In recent studies, the application of silver nanoparticles (AgNPs) has shown significant benefits for various crops, including wheat (T aestivum, var UP2338), cowpea (Vigna sinensis, var Pusa Komal), and brassica (Brassica juncea, var Pusa Jai Kisan) Notably, AgNPs significantly enhanced the growth and root nodulation of cowpea (Pallavi et al., 2016) Furthermore, AgNPs exhibited superior antifungal activity against plant pathogens such as Alternaria alternata, Penicillium digitatum, and Alternaria citri, outperforming synthetic fungicides like difenoconazole and iprodione under similar conditions (Abdelmalek et al., 2016) Additionally, AgNPs were effective in reducing the development of various fungal diseases caused by pathogens including Macrophomina phaseolina, Rhizoctonia solani, Curvularia lunata, Sclerotium cepivorum, Bipolaris sorokiniana, and Magnaporthe grisea.
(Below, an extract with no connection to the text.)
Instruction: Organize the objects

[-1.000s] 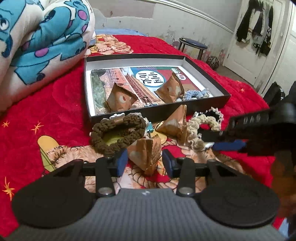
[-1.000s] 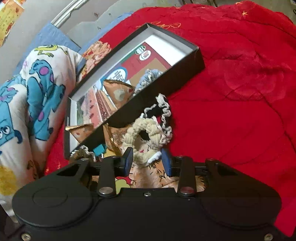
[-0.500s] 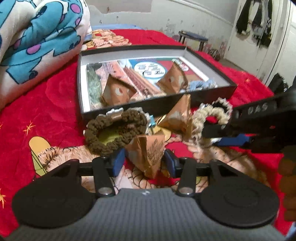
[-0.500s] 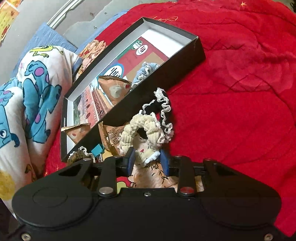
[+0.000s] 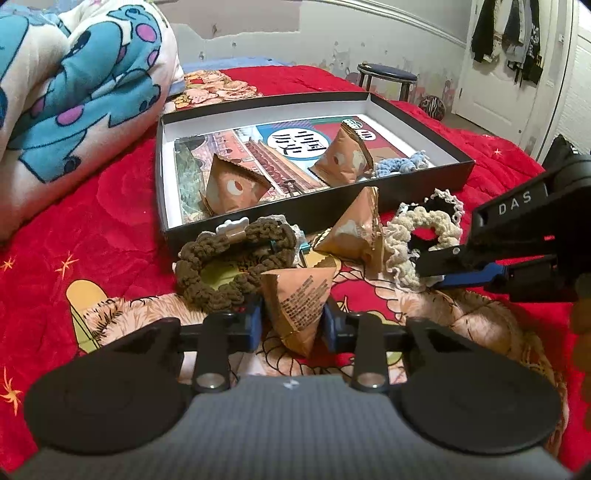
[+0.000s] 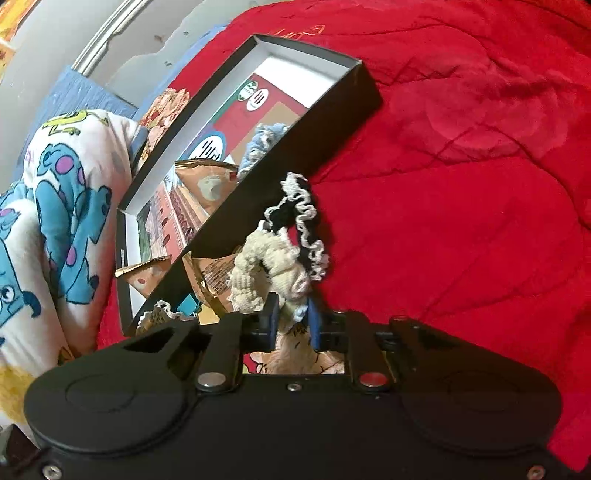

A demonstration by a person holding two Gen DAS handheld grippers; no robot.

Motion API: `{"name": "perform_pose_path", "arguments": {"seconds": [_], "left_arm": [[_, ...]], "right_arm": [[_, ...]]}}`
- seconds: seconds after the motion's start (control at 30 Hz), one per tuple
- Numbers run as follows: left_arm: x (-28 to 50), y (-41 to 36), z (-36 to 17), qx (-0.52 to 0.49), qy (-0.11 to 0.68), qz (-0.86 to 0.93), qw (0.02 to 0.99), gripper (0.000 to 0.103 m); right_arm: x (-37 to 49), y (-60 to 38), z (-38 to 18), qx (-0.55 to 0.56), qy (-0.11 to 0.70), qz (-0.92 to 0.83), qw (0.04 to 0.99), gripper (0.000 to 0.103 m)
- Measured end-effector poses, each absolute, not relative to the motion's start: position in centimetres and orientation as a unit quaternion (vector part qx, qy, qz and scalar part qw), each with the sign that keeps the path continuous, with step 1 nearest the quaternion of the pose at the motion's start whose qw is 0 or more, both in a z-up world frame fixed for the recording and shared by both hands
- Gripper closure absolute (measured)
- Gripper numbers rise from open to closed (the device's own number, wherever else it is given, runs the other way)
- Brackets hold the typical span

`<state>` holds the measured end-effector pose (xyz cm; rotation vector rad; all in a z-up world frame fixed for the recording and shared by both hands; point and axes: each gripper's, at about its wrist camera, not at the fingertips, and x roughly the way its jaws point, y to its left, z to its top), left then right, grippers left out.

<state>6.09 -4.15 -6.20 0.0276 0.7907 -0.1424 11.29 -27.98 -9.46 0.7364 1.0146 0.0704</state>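
Note:
My left gripper (image 5: 293, 325) is shut on a brown triangular snack packet (image 5: 297, 302), just in front of the black box (image 5: 258, 216). My right gripper (image 6: 291, 323) is shut on a cream knitted scrunchie (image 6: 255, 266); it also shows in the left wrist view (image 5: 410, 229), held by the right gripper (image 5: 439, 269). A black-and-white scrunchie (image 6: 303, 218) lies against it. The box holds two brown packets (image 5: 231, 186) (image 5: 345, 157) and a blue scrunchie (image 5: 400, 164). A brown scrunchie (image 5: 229, 262) and another packet (image 5: 356, 232) lie in front of the box.
Everything lies on a red bedspread (image 6: 461, 184). A folded blue-monster blanket (image 5: 74, 81) rises at the left. A stool (image 5: 386, 72) and a door with hanging clothes (image 5: 506, 33) stand beyond the bed.
Both grippers have closed: the left on the brown packet, the right on the cream scrunchie. The right gripper has lifted the scrunchie slightly.

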Motion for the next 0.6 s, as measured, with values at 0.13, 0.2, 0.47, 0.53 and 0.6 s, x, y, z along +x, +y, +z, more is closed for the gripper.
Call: {"name": "perform_pose_path", "arguments": {"seconds": [0.13,0.2,0.47,0.53,0.6], "left_arm": [[5.7,-4.5,-6.0,0.026,0.385,-0.062,0.92,0.068],[5.5,-4.7,-5.9,0.033,0.385,-0.061,0.92,0.069],[4.6,-5.4,-5.4,0.053,0.377,-0.065,0.922,0.069],[4.5,-5.5,-5.3,0.054,0.377,-0.065,0.922,0.069],[4.4,-5.5,-5.3,0.054,0.375,-0.063,0.923,0.069]], "right_arm": [[11.2,-27.5,-9.0,0.323,0.474,0.032,0.818,0.088],[11.0,-27.1,-8.5,0.301,0.472,0.028,0.828,0.088],[10.0,-26.8,-7.1,0.276,0.461,0.029,0.843,0.089],[9.9,-26.9,-6.9,0.277,0.457,0.028,0.845,0.089],[9.7,-27.1,-6.7,0.278,0.452,0.028,0.847,0.089]]}}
(Nargund et al., 2021) Many efforts have been made to make AgNPs become to be water-soluble nano-fertilizers, nano-pesticides, and nano-herbicides, which safer than the synthetic fungicides
Silver nanoparticles (AgNPs) are widely utilized in bioremediation due to their ability to inhibit pathogen growth in water when injected into zeolites Research indicates that AgNPs produced from actinomycetes, particularly Streptomyces rochei HMM13, effectively reduce bacterial biofilm formation by decreasing the bacterial cell count within the biofilm Additionally, AgNPs have demonstrated significant potential as antibacterial agents for water treatment.
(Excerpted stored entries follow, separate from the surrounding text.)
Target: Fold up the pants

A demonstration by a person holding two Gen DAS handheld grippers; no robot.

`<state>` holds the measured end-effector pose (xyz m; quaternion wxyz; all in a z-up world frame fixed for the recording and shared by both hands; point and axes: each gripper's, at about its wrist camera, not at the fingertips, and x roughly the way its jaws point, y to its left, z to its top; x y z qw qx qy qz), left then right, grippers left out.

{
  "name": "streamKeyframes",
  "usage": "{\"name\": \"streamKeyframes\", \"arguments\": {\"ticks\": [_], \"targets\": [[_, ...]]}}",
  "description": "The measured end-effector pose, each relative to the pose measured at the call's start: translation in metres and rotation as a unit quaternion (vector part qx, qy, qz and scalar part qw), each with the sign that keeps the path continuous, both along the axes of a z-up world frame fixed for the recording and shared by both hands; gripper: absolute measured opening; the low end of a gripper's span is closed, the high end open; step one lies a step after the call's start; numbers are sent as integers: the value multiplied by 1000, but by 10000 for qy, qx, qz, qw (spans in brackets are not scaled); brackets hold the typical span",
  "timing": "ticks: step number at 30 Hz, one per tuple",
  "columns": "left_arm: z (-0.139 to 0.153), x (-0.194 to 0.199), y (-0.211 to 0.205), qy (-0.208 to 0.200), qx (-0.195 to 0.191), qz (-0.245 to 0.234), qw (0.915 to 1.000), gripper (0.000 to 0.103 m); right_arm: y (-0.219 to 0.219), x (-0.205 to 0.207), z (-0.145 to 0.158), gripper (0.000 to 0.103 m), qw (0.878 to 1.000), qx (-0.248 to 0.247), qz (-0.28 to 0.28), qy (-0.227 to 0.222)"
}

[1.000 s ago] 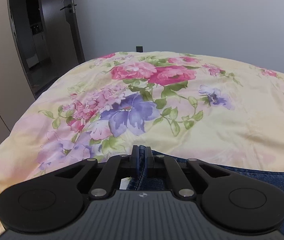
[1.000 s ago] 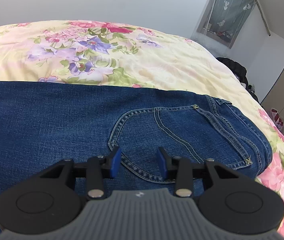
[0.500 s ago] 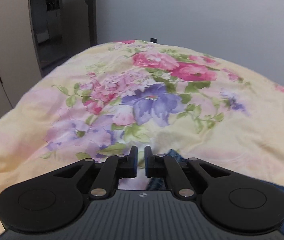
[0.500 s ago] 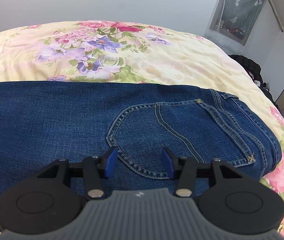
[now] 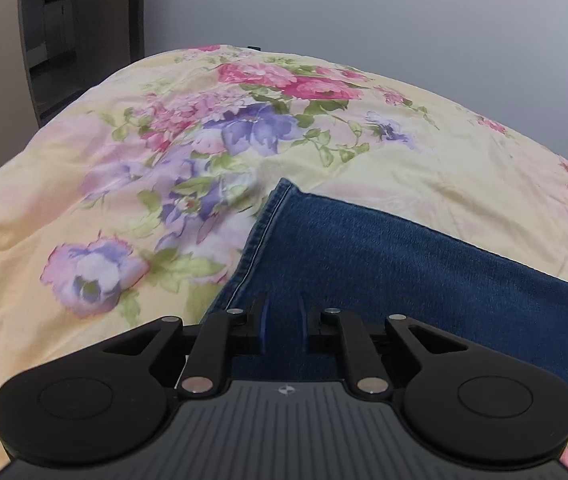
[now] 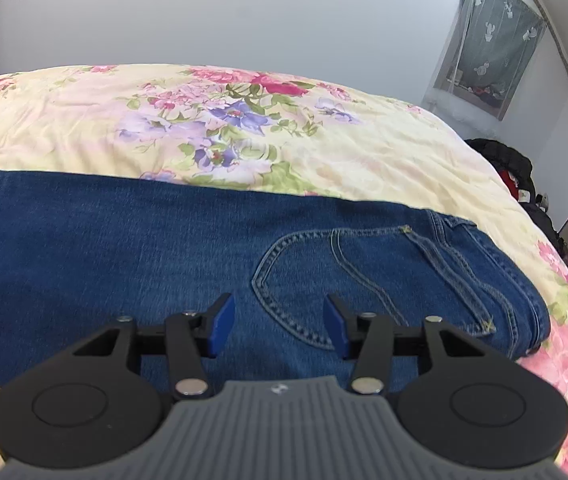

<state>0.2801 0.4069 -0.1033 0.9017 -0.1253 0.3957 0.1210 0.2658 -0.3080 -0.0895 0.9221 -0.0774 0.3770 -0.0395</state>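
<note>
Lying flat on the bed [image 5: 64, 184], blue jeans [image 5: 384, 264], spread out long under both grippers.

Left gripper [image 5: 283, 326]: hanging just over the leg end of the jeans, jaws a little apart, nothing between them. Blue pads [image 5: 263, 326] facing each other with a narrow gap. Hem [image 5: 262, 232] of the leg running away ahead and a bit to the left, with light stitching along the edge. Far corner of the hem straight ahead, farther off. Flowery bedcover to the left and ahead, with purple and pink blooms. Denim stretching off to the right and down under the gripper. Dark doorway [image 5: 50, 28] far off at the upper left, plain wall [image 5: 364, 12] beyond the bed.

Right gripper [image 6: 280, 326]: hanging over the seat end of the jeans [image 6: 124, 248], jaws wide apart, holding nothing. Back pocket [image 6: 348, 276] just ahead and a bit to the right, its pointed bottom edge showing in the gap between the pads [image 6: 222, 326]. Cannot tell if the tips touch the cloth. Waistband [image 6: 492, 268] farther right, near the edge of the bed [image 6: 84, 120]. Long leg part running off to the left. Top edge of the jeans lying straight across, ahead of the gripper, with flowery cover past it. Dark bag [image 6: 508, 164] on the floor far to the right, and a curtain [image 6: 488, 36] on the wall above it.
</note>
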Motion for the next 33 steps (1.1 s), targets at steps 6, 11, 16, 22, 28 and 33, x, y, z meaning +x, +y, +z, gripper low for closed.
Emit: {"name": "streamKeyframes", "arguments": {"ticks": [6,11,16,22,28,33], "targets": [[-32,-7,2,582,23,188,9981,7,-15,-12,-20,46,9970,247,-334,650],[-17,-6,-11,669,236,449,9965,8,-39,-30,-13,47,9934,728,-609,645],[4,-25,-30,311,-299,680,9968,18,-85,-51,8,56,9886,1078,-1002,316],[10,-43,-60,184,-768,742,9941,23,-189,-71,19,64,9433,2473,-2201,-233],[5,-36,-92,270,-592,794,9947,23,-292,-61,-6,66,8547,4056,-3177,-643],[-7,-20,-116,571,-199,828,9947,23,-335,-32,-52,67,8021,4828,-3468,-575]]}}
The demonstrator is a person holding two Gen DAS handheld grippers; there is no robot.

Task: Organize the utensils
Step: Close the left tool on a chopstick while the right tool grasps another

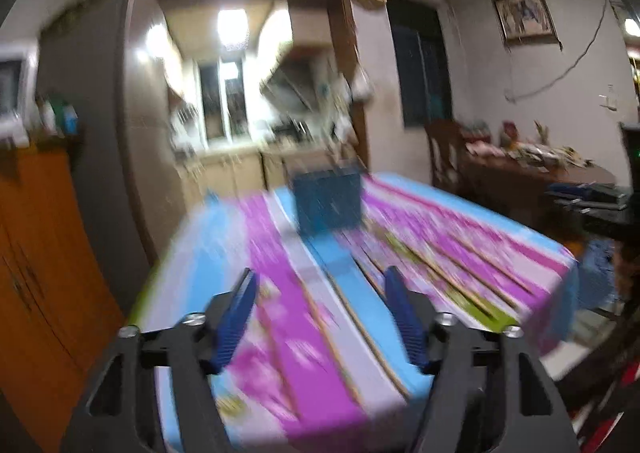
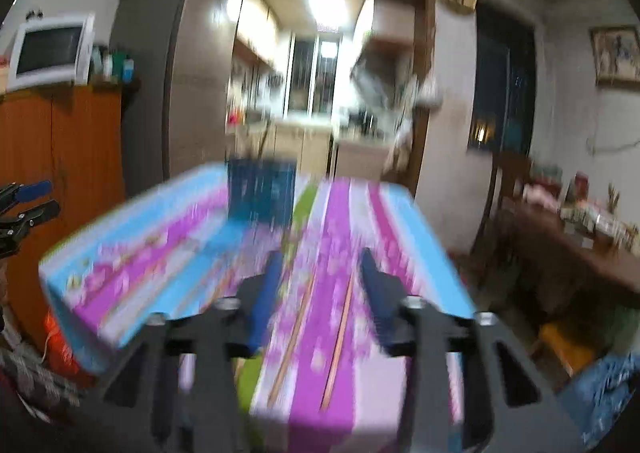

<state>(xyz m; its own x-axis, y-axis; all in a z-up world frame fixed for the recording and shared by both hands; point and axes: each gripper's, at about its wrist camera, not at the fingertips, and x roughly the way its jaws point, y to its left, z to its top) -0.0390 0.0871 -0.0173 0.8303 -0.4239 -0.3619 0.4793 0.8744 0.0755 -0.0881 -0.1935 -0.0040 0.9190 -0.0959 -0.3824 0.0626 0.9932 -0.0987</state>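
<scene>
- Both views are motion-blurred; fine detail is unreadable.
- Left wrist view: left gripper [image 1: 320, 279] sits at lower centre of the frame, above a table [image 1: 472, 241] covered in a pink, purple and blue striped cloth.
- Its blue pads [image 1: 236, 317] stand well apart, with nothing between them and only cloth showing in the gap.
- Chopsticks [image 1: 452, 277], thin tan sticks, lie on the cloth right of centre, running diagonally toward the lower right. More tan sticks lie lower in the frame, near the pads. The count cannot be told through the blur.
- A dark blue holder [image 1: 328, 201] stands upright at the far end of the table, upper centre of the cloth, well apart from the gripper.
- Right wrist view: right gripper [image 2: 320, 257] is at lower centre over the same cloth. There is a clear gap between its pads [image 2: 264, 305], narrower than the left's, and they hold nothing.
- Two chopsticks [image 2: 340, 337] lie on the cloth and show in the gap between the pads, running toward the bottom of the frame.
- The dark blue holder [image 2: 260, 193] stands left of centre at the table's far edge.
- The left gripper [image 2: 28, 201] shows at the left edge of the right wrist view.
</scene>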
Silver nanoparticles (AgNPs) demonstrate significant potential in biomedical applications, particularly in wound healing and skin cell regeneration due to their anti-inflammatory properties This makes them ideal for use in wound-healing and infection-preventing dressings Additionally, AgNPs significantly enhance the effectiveness of face masks; a study showed that a face mask coated with AgNPs effectively killed E coli and S aureus within 24 hours Furthermore, synthesized AgNPs exhibit strong antibacterial activity against pathogenic microbes linked to urinary tract infections, such as E coli and Klebsiella pneumoniae.
Pseudomonas aeruginosa and Candida albicans are significant pathogens contributing to the growing issue of antimicrobial-resistant infections, which are increasing at an alarming rate globally The rise of multidrug-resistant bacteria is largely attributed to the overuse of antibiotics in treating infectious diseases In this context, silver nanoparticles (AgNPs) emerge as a promising solution for preventing infections, disinfecting medical equipment, and combating these resistant pathogens.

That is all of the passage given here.